## Task goal:
In the data below, find the line containing "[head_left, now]", then set down that line and every later line up to and including the line containing "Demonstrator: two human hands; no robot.", exactly.

(Extracted records)
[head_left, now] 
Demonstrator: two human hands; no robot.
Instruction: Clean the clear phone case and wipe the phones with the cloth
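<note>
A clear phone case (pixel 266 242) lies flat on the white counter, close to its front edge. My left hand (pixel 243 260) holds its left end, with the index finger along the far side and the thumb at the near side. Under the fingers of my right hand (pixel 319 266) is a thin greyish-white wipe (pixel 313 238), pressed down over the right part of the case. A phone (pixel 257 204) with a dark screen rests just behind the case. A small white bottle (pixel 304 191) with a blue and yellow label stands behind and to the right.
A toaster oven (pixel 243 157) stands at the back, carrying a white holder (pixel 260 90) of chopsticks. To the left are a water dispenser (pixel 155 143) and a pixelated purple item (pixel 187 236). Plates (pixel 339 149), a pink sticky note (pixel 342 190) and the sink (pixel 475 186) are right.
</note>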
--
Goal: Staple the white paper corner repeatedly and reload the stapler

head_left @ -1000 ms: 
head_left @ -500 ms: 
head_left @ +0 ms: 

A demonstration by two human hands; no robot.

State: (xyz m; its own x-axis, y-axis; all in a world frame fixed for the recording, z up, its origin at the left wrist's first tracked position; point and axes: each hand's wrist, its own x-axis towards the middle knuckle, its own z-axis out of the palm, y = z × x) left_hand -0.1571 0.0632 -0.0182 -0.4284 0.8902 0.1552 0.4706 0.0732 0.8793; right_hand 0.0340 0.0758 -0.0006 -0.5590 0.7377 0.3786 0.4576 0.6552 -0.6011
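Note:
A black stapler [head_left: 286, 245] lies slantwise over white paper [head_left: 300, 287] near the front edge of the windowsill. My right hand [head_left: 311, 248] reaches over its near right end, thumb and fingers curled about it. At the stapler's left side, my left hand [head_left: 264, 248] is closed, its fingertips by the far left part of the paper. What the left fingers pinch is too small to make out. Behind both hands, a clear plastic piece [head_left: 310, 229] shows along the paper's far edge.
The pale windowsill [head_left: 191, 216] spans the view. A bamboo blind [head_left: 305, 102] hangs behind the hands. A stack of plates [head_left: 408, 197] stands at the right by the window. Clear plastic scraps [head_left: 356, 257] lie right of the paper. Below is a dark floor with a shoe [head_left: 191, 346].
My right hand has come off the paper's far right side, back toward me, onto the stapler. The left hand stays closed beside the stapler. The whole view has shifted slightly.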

## Answer box:
[head_left, now] 
Demonstrator: two human hands; no robot.

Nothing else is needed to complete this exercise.